Autonomie réelle : comment l’évaluer honnêtement
L’autonomie est le critère qui suscite le plus de déceptions quand on l’aborde mal. Les chiffres annoncés correspondent à des conditions idéales — terrain plat, conducteur léger, assistance modérée, température clémente. La réalité de vos trajets s’en écarte forcément. Pour estimer honnêtement l’autonomie qui vous concerne, partez de vos conditions réelles : dénivelé de votre parcours, votre poids, votre style de conduite, le climat de votre région. Appliquez une marge de sécurité confortable au chiffre annoncé, et vous obtiendrez une estimation fiable. Mieux vaut une autonomie surdimensionnée qu’une batterie à plat à mi-chemin : dans le doute, visez plus large que votre besoin théorique.
Il faut aussi comprendre que l’autonomie évolue dans le temps. Une batterie perd progressivement de sa capacité au fil des cycles de charge, phénomène normal et inéluctable. Une machine dont l’autonomie couvre tout juste vos besoins à l’achat pourrait devenir un peu juste après quelques années. Anticiper cette baisse en choisissant dès le départ une capacité confortable, c’est s’assurer une satisfaction durable. C’est aussi une raison de plus de vérifier que la batterie est remplaçable et à quel coût : le jour où l’autonomie ne suffira plus, une batterie neuve redonnera à la machine toute sa portée d’origine.
| Facteur | Effet sur l’autonomie réelle |
|---|---|
| Dénivelé | Les côtes consomment fortement |
| Poids du conducteur | Plus de poids, plus de consommation |
| Température | Le froid réduit la capacité |
| Vieillissement | Baisse progressive avec les cycles |
Autres questions fréquentes
Comment prolonger la durée de vie de la batterie ?
Évitez les décharges complètes répétées, rechargez dans une plage de température modérée, et stockez la batterie à charge intermédiaire lors des longues immobilisations. Ces habitudes simples préservent sa capacité sur de nombreux cycles.
Peut-on rouler par tous les temps ?
Oui, en tenant compte que le froid réduit temporairement l’autonomie et que la sécurité (freinage, visibilité) prime davantage sous la pluie. Adaptez votre conduite comme sur tout deux-roues.
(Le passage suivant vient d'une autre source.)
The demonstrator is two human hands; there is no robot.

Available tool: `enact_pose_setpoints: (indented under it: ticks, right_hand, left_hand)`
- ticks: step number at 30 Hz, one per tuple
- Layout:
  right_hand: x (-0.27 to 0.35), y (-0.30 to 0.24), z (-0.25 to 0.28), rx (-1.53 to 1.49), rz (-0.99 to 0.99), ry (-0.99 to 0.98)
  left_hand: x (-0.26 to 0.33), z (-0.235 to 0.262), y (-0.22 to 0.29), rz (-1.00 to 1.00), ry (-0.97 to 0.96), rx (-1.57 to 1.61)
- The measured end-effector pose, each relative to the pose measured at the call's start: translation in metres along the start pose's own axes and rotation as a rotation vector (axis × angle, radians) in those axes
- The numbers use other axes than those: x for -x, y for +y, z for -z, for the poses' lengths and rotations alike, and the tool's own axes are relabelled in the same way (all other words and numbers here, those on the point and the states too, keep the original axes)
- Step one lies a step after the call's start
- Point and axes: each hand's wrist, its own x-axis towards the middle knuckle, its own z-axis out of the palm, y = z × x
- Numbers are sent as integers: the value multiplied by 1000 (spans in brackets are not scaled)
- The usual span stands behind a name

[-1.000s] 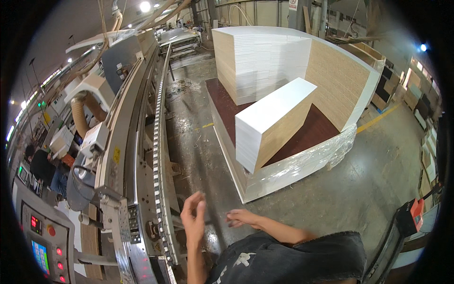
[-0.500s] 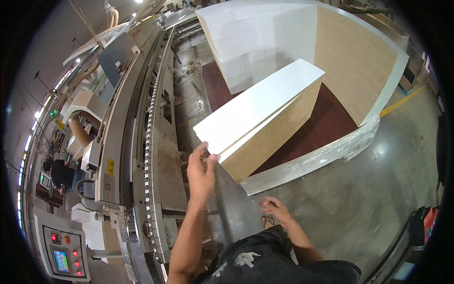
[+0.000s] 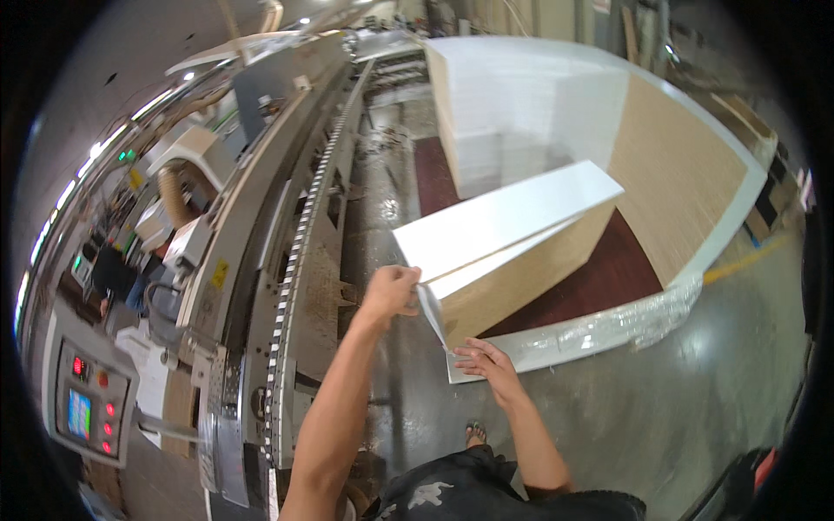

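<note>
A white board [image 3: 504,213] lies on top of a stack of boards [image 3: 526,273] with brown raw edges. A wedge-shaped gap shows between this top board and the one beneath. My left hand [image 3: 393,292] is closed on the near corner of the top board, thumb and fingers pinched at its edge. My right hand [image 3: 488,365] is beside the lower near corner of the stack, its fingers stretched out and loosely apart. Whether its fingertips touch the stack I cannot tell.
Tall white and brown board stacks [image 3: 686,174] stand behind on a dark red base sheet [image 3: 599,282]. Plastic-wrapped boards [image 3: 599,334] edge the near side. On the left runs a long machine with a toothed track [image 3: 304,226] and a control panel [image 3: 87,399]. A person [image 3: 117,273] works beyond it.
My right hand has moved up and forward to the near end of the stack. My left hand stays at the board's corner, its fingers more closed. The whole view has shifted.
</note>
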Motion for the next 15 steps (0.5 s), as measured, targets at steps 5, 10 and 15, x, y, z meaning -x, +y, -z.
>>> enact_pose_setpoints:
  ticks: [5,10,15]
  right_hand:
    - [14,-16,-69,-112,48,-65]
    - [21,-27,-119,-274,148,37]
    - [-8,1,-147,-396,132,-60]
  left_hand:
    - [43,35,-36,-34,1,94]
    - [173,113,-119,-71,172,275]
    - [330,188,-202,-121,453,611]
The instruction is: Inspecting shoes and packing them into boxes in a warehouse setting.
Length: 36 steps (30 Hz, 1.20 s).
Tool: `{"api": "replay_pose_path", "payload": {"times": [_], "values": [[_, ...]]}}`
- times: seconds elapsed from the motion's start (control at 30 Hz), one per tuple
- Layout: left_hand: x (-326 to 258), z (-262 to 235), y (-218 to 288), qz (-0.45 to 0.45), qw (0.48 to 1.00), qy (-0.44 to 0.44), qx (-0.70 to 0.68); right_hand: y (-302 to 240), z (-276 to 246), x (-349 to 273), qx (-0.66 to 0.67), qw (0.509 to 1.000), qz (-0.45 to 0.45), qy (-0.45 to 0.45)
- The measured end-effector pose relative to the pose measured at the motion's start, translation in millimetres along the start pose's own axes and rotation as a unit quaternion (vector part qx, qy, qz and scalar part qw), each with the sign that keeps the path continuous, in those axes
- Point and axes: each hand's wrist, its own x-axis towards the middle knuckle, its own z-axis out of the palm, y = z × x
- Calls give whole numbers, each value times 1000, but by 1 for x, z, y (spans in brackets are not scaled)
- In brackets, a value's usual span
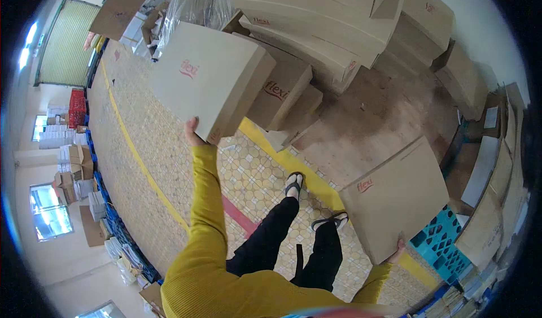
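My left hand [195,133] grips the near lower corner of a closed cardboard box [197,72], with the thumb on its face and the other fingers hidden behind. At the right, my right hand [397,251] is closed on the lower corner of another cardboard box [395,191]; part of that hand is behind it. Both boxes are light brown with a small red mark, and my arms are spread wide to them. Just beyond the left box stand further cardboard boxes [280,89] of the same kind.
Big cardboard boxes [316,30] are piled at the far side. A teal plastic pallet [440,244] and flattened cardboard [491,205] lie at the right. Yellow lines [132,143] mark the tiled floor [248,171]. Stacks of goods on blue pallets [121,227] line the left wall, with a red crate [77,108].
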Motion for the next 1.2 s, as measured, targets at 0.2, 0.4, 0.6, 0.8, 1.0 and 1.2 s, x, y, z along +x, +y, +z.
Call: {"api": "replay_pose_path", "payload": {"times": [0.2, 0.4, 0.6, 0.8, 1.0, 1.2], "values": [[18, 6, -53, 13, 999, -24, 36, 16, -72, 40, -98, 995, 2, -20], [37, -18, -135, -89, 996, 10, 16, 2, -44, 111, -163, 980, -118, 0], [62, -50, -230, -118, 992, -33, 3, 43, -118, 246, -123, 981, -150, 13], [103, -106, -253, -65, 990, -128, -10, 114, -159, 361, -40, 995, -90, -11], [114, -158, -283, -37, 973, -225, 24, 153, -237, 436, -16, 981, -191, -21], [75, -177, -291, 98, 974, -202, 4, 160, -237, 393, 15, 979, -203, 20]]}}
Que faire quand l'autonomie devient insuffisante ?
Le remplacement de la batterie redonne à la machine son autonomie d’origine. C’est pourquoi il est essentiel de vérifier, dès l’achat, que la batterie est remplaçable et à quel coût.
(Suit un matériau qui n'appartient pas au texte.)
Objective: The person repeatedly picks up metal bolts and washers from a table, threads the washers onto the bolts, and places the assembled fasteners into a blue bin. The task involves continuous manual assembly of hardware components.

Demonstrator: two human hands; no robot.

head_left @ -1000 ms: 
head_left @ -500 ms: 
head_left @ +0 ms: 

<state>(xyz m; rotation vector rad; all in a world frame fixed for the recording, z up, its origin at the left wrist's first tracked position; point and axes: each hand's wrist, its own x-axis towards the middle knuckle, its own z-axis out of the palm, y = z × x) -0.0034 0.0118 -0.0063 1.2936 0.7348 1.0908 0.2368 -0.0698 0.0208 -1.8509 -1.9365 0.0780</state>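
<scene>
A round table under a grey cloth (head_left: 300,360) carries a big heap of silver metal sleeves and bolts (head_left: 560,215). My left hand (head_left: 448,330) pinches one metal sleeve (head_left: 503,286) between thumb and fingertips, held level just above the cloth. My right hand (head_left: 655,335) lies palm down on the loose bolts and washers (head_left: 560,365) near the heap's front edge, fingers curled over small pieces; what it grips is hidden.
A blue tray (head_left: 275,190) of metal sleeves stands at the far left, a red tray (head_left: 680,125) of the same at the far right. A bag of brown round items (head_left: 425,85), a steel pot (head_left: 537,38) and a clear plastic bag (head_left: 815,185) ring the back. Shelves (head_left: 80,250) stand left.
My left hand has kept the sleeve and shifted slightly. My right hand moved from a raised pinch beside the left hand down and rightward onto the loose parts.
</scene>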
L’électrique, une porte vers l’univers Solex
Pour beaucoup, un Solex électrique constitue une première rencontre avec l’univers de la marque. Séduits par le style et la praticité, ils découvrent peu à peu la richesse de tout un monde : l’histoire du VéloSolex, la communauté des passionnés, la culture de la mobilité douce. Cette porte d’entrée moderne mène parfois plus loin qu’on ne l’imaginait, éveillant une curiosité pour les modèles thermiques et leur mécanique attachante. L’électrique joue alors un rôle précieux : celui d’ambassadeur accessible d’une passion plus vaste.
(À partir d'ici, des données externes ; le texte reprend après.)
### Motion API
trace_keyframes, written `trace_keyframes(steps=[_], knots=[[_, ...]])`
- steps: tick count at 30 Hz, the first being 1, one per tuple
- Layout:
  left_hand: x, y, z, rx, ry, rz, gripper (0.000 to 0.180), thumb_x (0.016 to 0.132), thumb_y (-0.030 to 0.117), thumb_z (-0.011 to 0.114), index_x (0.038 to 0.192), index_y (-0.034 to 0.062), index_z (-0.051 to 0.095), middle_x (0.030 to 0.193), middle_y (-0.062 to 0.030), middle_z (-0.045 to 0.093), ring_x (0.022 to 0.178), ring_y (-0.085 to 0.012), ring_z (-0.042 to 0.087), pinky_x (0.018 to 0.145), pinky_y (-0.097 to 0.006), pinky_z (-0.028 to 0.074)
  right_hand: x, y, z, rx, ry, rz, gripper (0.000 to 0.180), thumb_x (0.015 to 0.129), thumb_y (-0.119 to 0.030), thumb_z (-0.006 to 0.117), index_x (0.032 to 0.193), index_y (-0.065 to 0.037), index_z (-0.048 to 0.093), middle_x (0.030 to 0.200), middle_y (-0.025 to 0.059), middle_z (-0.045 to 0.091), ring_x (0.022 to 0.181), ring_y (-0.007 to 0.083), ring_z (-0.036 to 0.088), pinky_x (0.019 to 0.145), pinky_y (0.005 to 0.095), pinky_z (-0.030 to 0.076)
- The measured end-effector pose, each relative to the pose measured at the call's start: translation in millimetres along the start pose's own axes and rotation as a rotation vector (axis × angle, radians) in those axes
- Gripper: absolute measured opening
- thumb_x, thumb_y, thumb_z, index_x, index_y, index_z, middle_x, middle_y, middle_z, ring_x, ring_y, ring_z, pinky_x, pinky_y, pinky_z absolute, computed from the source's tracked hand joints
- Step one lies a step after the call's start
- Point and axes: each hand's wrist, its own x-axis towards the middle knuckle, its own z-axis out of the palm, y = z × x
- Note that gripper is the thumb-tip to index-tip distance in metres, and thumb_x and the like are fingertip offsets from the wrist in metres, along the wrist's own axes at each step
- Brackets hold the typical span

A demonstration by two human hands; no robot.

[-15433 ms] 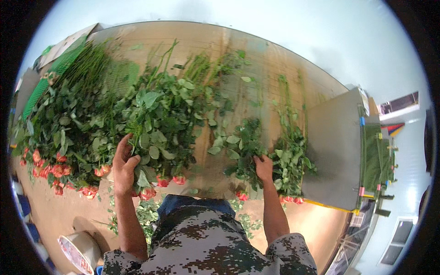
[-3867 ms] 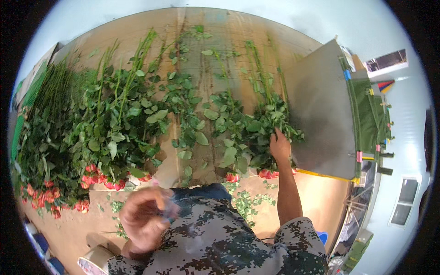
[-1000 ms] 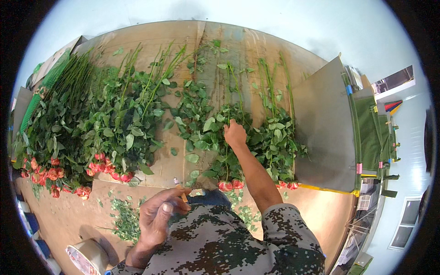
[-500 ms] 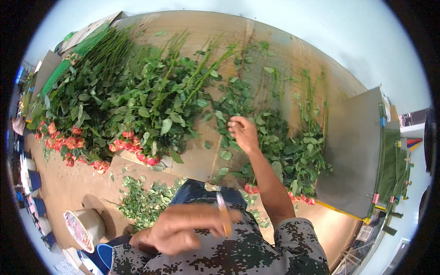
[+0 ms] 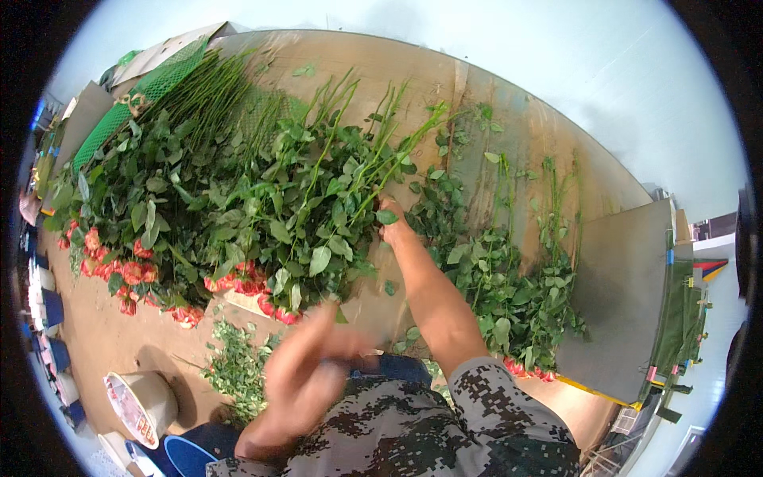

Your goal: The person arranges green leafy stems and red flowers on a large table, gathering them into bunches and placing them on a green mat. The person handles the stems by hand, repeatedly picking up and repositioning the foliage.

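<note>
My right hand (image 5: 391, 222) reaches to the right edge of a big heap of leafy roses (image 5: 310, 199) on the table. Leaves cover most of its fingers, so its grip does not show. My left hand (image 5: 306, 366) hangs in front of my chest, smeared by motion, its fingers hard to make out. Red-orange rose heads (image 5: 246, 282) point toward me at the heap's near edge, with the green stems running away to the far side. Right of my right arm lies a smaller group of roses (image 5: 517, 278), heads also toward me.
A green mesh (image 5: 119, 119) borders the heap at the far left. A grey panel (image 5: 616, 294) with a yellow edge stands at the right. Fallen leaves (image 5: 238, 358) litter the floor, with a white bucket (image 5: 159, 405) and a blue bucket (image 5: 187, 457) nearby.
My right hand has moved left into the edge of the heap of roses. My left hand has swung upward and the cigarette seen earlier at it no longer shows. The view has shifted slightly.
</note>
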Motion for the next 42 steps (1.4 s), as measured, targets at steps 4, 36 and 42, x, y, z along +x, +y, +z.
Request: trace_keyframes(steps=[4, 36, 42], knots=[[108.7, -126.2, -32.7, 1.277, 0.144, 0.19, 0.089, 0.071, 0.017, 0.076, 0.144, 0.0076, 0.025, 0.138, -0.0185, 0.04, 0.116, -0.0399, 0.048, 0.1, -0.048, 0.037, 48.3, 20.3, -47.3, -0.026, -0.541, -0.378, 0.08, 0.084, -0.047, 0.063, 0.146, -0.012, 0.027, 0.149, 0.0154, 0.026, 0.133, 0.0322, 0.032, 0.1, 0.0512, 0.037], [141.0, -213.6, 26.5, 0.624, -0.071, -0.394, 0.033, 0.079, 0.02, 0.058, 0.098, -0.0065, 0.057, 0.087, -0.0156, 0.064, 0.08, -0.0255, 0.06, 0.072, -0.038, 0.047, -149.1, 53.7, -114.2, -0.586, 0.483, -0.798, 0.05, 0.094, -0.031, 0.054, 0.137, -0.008, 0.038, 0.136, 0.017, 0.038, 0.114, 0.0324, 0.046, 0.091, 0.0467, 0.044], [137.6, -183.7, 3.3, 0.087, -0.182, -0.477, 0.024, 0.08, 0.006, 0.051, 0.102, -0.0013, 0.059, 0.088, -0.0054, 0.061, 0.078, -0.0146, 0.058, 0.072, -0.029, 0.047, -163.9, 47.2, -99.5, -0.4, 0.065, -0.792, 0.052, 0.088, -0.049, 0.059, 0.115, -0.004, 0.06, 0.093, 0.0106, 0.063, 0.08, 0.0199, 0.058, 0.068, 0.0404, 0.046]])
Quel que soit le chemin parcouru ensuite, le Solex électrique conserve ses qualités propres : simplicité, silence, mobilité rétro sans contrainte. Il n’a pas à rougir face au thermique ; il répond simplement à d’autres attentes, tout aussi légitimes. En le choisissant en connaissance de cause, avec une attention à la batterie et à la sécurité, on s’offre des années de déplacements agréables sous une silhouette qui traverse les décennies. C’est une façon contemporaine, pleine de sens, d’aimer le Solex.